Source Code For the ICLR Submission "More RLHF, More Trust? On The Impact of Preference Alignment On Trustworthiness"
.
├── README.md
├── attribution/
├── convert_lora.py
├── attribute_sft.py
├── attribute_ppo.py
├── attribute_dpo.py
├── data/
├── toxicity/
├── stereotype/
├── machine_ethics/
├── truthfulness/
├── privacy/
├── toxicity_eval/
├── bias_eval/
├── ethics_eval/
├── truthfulness_eval/
├── privacy_eval/
For RLHF, we rely on existing implementations from https://github.com/eric-mitchell/direct-preference-optimization and https://github.com/lauraaisling/trlx-pythia/.

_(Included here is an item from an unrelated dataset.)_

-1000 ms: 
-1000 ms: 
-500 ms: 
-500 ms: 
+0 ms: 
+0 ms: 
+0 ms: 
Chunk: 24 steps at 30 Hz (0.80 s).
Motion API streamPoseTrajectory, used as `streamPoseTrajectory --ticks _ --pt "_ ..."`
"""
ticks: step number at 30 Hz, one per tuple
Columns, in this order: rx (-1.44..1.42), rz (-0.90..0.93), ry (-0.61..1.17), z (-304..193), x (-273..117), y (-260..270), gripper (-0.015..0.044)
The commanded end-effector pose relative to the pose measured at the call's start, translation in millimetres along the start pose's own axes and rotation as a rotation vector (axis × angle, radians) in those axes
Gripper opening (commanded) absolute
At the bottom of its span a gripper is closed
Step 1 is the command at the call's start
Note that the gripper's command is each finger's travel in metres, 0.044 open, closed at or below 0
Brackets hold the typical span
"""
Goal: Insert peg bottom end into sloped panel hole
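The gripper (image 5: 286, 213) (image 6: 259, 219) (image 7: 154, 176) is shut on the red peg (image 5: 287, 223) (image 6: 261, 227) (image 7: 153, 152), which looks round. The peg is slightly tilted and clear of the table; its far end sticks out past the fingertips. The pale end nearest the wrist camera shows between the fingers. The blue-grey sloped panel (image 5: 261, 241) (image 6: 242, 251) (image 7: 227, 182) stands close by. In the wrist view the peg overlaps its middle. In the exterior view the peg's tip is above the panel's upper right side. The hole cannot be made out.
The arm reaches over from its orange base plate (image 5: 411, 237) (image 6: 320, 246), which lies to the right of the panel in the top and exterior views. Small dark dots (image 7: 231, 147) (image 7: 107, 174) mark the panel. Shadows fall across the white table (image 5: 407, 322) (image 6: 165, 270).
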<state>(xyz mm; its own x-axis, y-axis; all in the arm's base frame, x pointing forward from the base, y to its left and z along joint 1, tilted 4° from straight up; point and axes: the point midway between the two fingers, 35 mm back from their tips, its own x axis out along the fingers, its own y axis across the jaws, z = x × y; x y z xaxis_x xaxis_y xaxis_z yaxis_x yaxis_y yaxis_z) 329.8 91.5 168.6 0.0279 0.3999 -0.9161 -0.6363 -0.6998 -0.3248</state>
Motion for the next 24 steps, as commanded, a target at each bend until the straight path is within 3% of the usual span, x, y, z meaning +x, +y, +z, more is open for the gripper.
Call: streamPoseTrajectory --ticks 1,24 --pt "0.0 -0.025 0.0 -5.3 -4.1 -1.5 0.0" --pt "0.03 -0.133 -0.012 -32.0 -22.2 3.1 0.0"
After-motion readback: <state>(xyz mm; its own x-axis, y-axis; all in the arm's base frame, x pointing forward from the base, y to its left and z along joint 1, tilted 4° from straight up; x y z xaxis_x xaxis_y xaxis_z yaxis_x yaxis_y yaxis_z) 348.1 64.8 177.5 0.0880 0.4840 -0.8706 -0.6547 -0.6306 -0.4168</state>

The evaluation code for each trustworthiness aspect is included in the corresponding _eval/
directory.
To reproduce the results, first run the files end with _exp.py
to run the evaluation and store the results, and then run the files end with _analysis.py
to parse the model generations and compute the final scores. Remember to replace ...
with actual model paths.
The code for conducting our data attribution is included in the attribution/
directory, which consists of the attribution code for SFT, PPO, and DPO, as well as the code to convert our fully fine-tuned models to Lora based models.